Do you think he's out of his mind or does he make some very good points? I tend to agree with him. To clarify what his position actually is, it is not the claim that brain diseases don't exist, it's the claim that the bulk of contemporary psychiatric diagnosis do not constitute brain diseases and therefore are imaginary diseases made up to explain away undesired behaviors and put people on drugs.

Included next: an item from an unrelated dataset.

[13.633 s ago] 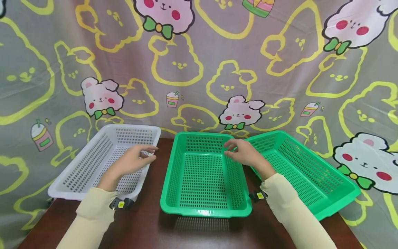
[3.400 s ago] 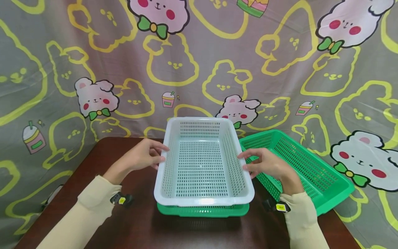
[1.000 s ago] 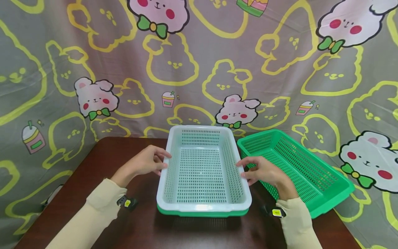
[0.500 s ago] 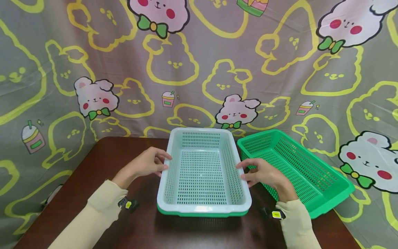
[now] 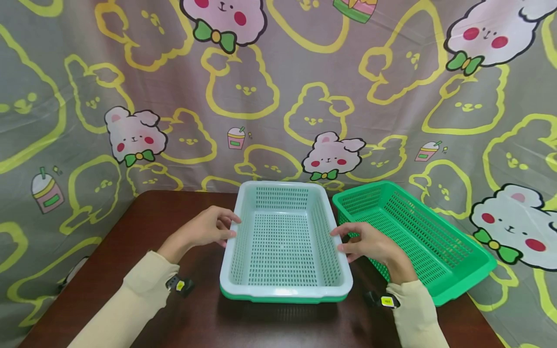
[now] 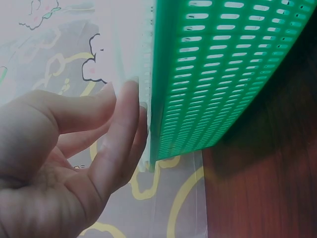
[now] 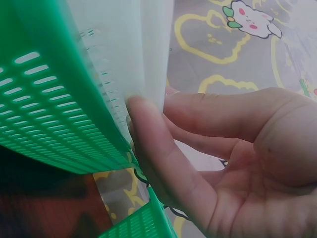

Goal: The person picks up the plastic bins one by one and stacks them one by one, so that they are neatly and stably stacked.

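A white plastic basket (image 5: 283, 249) sits nested inside a green basket (image 5: 285, 299), whose front rim shows just below the white one in the head view. My left hand (image 5: 209, 227) pinches the white basket's left rim between thumb and fingers. On the opposite side, my right hand (image 5: 367, 241) pinches its right rim. In the left wrist view the green basket's slotted wall (image 6: 213, 74) lies under the white rim, beside the fingers (image 6: 126, 114). The right wrist view shows fingers (image 7: 153, 129) curled under the white rim (image 7: 153, 49).
A second green basket (image 5: 470, 270) stands angled at the right, close to the right hand. All stand on a dark red-brown table (image 5: 187, 319). Behind hangs a patterned curtain (image 5: 261, 96) with rabbit drawings.
The white basket came from the left side onto the middle green basket. Over the last second it has sunk lower into it, both hands moving down slightly with its rim.
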`<act>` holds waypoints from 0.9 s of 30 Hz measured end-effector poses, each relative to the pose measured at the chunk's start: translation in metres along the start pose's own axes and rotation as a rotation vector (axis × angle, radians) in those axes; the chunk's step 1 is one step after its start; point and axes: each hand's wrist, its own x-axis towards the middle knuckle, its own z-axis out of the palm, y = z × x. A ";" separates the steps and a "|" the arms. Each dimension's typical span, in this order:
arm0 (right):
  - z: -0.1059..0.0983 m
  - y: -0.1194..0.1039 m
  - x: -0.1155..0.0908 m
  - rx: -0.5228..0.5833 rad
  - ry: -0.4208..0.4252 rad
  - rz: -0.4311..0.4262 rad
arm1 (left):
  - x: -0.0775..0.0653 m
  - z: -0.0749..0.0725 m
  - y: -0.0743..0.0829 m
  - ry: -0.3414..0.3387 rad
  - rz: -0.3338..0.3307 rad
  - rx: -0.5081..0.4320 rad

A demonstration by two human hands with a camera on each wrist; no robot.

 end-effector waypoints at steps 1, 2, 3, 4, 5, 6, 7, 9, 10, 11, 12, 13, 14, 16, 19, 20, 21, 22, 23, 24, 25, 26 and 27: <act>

In the absence of any objective medical evidence, much of contemporary psychiatric diagnosis, particularly as it relates to children, is kind of half-baked at best. Especially in the case of "recently discovered" (or invented out of thin air, in my view) things such as ADD. It seems like an excuse to put people on drugs and through theraputic programs. I'm willing to grant that a certain number of diseases of the brain have been discovered (ones that constitute an actual malfunction of the brain), but a lot of the ones that have popped up only in recent years warrant severe doubt.
Part of the problem is that mere eccentricity or behaviors outside of "the norm" are erroneously equated to mental illness. If your child is eccentric, they may very well be a genius, not a sociopath. What some psychiatrists are labeling as a "mental handicap" may actually be a blessing. I just don't trust the shrinks. I never have. Too many of them are taking advantage of their position as a means to control others and keep the medical-industrial-complex charade going.